◆ WORK TO BE COMPLETED ◆
Type the data below again exactly. Omit all pictures.

-- RECORDED DATA follows --

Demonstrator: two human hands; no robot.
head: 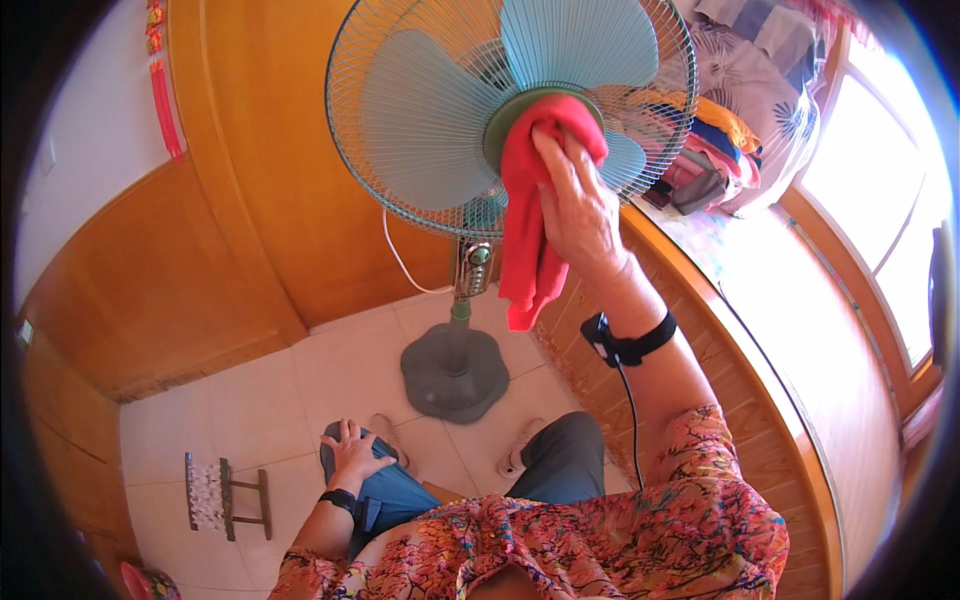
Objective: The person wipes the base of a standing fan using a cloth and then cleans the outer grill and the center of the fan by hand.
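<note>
Before me stands a pedestal fan (427,120) with pale blue blades behind a round wire grille. My right hand (581,199) presses a folded red cloth (529,247) against the green centre cap (496,124) of the grille. The cloth covers much of the cap, and its loose end hangs below my hand. My left hand (352,454) rests with spread fingers on my left knee, holding nothing. Below the grille, the control panel (477,262) with a knob and buttons sits on the fan's pole. The dark scalloped base (454,375) stands on the tiled floor.
A small folding stool (225,499) is on the floor at left. Wooden panels (247,150) rise behind the fan, where a white cord (397,259) hangs. At right, a wood-edged raised platform (780,300) bears folded clothes (720,139) and bedding (757,90) beside a bright window (862,142).
</note>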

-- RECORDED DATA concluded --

◆ WRITTEN ANSWER ◆
Demonstrator: two human hands; no robot.
head: 
Objective: The person wipes the base of a standing fan using a cloth and then cleans the outer grill and the center of the fan by hand.
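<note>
Before me stands a pedestal fan (427,120) with pale blue blades behind a round wire grille. My right hand (581,199) presses a folded red cloth (529,247) against the green centre cap (496,124) of the grille. The cloth covers much of the cap, and its loose end hangs below my hand. My left hand (352,454) rests with spread fingers on my left knee, holding nothing. Below the grille, the control panel (477,262) with a knob and buttons sits on the fan's pole. The dark scalloped base (454,375) stands on the tiled floor.
A small folding stool (225,499) is on the floor at left. Wooden panels (247,150) rise behind the fan, where a white cord (397,259) hangs. At right, a wood-edged raised platform (780,300) bears folded clothes (720,139) and bedding (757,90) beside a bright window (862,142).
</note>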

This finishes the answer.